There are two types of people: those who fall in love easily, and those who fall in love slowly. I’m in the second group. But of course my own personal spin on it is that not only do I fall in love slowly, but I fall in love secretly. Aka I didn’t want him to know until I was absolutely sure he loved me at least as much. Such a teenager thing right? But I was a teenager, so what can you expect?
When it came to boys in high school, I was always the girl who kept them a good arm’s length out. I was more reserved yes, but mostly just super guarded when it came to my heart. My mom taught me that (s/o to you Mama, love you for it!), so by the time I was 7 months into a relationship and my boyfriend told me he loved me, my response was a sweet little smile and an “I know.” Believe me, he will make sure I never forget this fact. But it wasn’t because I didn’t love him. I did! So much. I was scared for him to know it. I was scared that I wasn’t protecting my heart if I let someone all the way in, so I waited. And maybe a month or two later, I finally responded to his “I love you” with an “I love you too.”

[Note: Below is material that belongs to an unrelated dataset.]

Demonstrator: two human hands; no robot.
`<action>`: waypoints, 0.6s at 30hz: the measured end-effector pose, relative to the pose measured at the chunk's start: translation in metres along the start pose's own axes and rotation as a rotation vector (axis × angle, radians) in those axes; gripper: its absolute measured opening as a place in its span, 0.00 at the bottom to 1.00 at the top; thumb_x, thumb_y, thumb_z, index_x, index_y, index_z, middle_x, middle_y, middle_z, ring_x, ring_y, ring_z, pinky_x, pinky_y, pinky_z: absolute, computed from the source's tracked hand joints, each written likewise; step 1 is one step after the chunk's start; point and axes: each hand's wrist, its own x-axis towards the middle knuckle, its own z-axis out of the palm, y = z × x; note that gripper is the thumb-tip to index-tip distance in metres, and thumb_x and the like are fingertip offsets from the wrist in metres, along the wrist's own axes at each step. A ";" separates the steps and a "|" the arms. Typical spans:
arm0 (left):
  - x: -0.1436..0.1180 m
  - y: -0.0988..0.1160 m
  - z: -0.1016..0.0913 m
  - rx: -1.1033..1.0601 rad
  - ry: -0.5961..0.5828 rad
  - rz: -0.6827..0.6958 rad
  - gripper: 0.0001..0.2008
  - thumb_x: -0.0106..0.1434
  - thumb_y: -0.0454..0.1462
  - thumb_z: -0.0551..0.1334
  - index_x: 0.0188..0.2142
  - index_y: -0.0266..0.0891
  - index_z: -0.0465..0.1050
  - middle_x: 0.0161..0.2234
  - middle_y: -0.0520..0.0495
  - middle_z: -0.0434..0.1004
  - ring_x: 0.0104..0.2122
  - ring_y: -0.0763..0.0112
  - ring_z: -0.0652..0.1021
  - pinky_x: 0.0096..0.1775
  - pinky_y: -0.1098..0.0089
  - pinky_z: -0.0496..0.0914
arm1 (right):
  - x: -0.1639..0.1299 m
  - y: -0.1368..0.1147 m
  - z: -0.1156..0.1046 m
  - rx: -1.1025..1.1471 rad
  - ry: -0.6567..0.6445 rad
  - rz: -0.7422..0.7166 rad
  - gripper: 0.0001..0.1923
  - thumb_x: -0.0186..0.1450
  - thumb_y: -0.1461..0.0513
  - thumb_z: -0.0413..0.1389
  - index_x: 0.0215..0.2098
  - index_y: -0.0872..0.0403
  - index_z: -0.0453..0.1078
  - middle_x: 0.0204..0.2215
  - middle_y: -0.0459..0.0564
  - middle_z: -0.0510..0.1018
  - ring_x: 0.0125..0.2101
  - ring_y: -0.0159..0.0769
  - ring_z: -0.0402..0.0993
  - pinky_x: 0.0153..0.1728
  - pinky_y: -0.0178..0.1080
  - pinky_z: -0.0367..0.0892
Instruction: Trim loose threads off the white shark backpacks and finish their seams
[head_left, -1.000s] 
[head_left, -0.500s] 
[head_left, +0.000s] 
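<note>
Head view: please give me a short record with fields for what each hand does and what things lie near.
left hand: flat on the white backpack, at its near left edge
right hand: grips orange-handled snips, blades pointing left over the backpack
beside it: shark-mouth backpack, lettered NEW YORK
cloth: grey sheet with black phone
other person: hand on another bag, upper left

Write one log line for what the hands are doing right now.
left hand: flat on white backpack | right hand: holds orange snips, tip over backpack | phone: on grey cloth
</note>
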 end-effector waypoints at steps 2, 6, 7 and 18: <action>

So for me, and maybe some other guarded heart girls out there, saying “I love you” was hard. Because it’s vulnerable, and because we’re allowing someone else to have the power to affect our emotions, which is a scary thing. They say love and hate is the same emotion, which didn’t help my fear of being hurt by loving someone, but here’s the thing… it’s worth it. I’ve been hurt throughout my relationship, but I’ve been loved 1,000 times over, and I wouldn’t have ever experienced that joy and bliss if I hadn’t let someone in. Maybe it’s cliche to say it, but it’s true. Love covers the hurt, and love is worth the hard days. It just is.
But it’s not easy. The mindset or the lifestyle of loving selflessly is a challenge. So 2 things that I’ve learned to focus on to keep my heart protected while still allowing someone in to love me:
– I control my reactions. When someone loves me, or when someone hurts me, I have the power to decide how to respond. This means I don’t have to live in a hurtful place, I can choose to be kind even when it’s hard, and that will encourage others to do the same.
– He can’t know what I don’t tell him. I have to communicate! When someone hurts me, or when I appreciate something he’s done for me, I have to tell him. He’s not a mind reader, unfortunately, lol.
Maybe you have different tools that help you? Or maybe you haven’t ever thought you needed them until now. But the truth is, we do have to guard our hearts. But it doesn’t mean we can’t love ad be loved in the process. So that saying “I love you’ doesn’t always have to be so hard.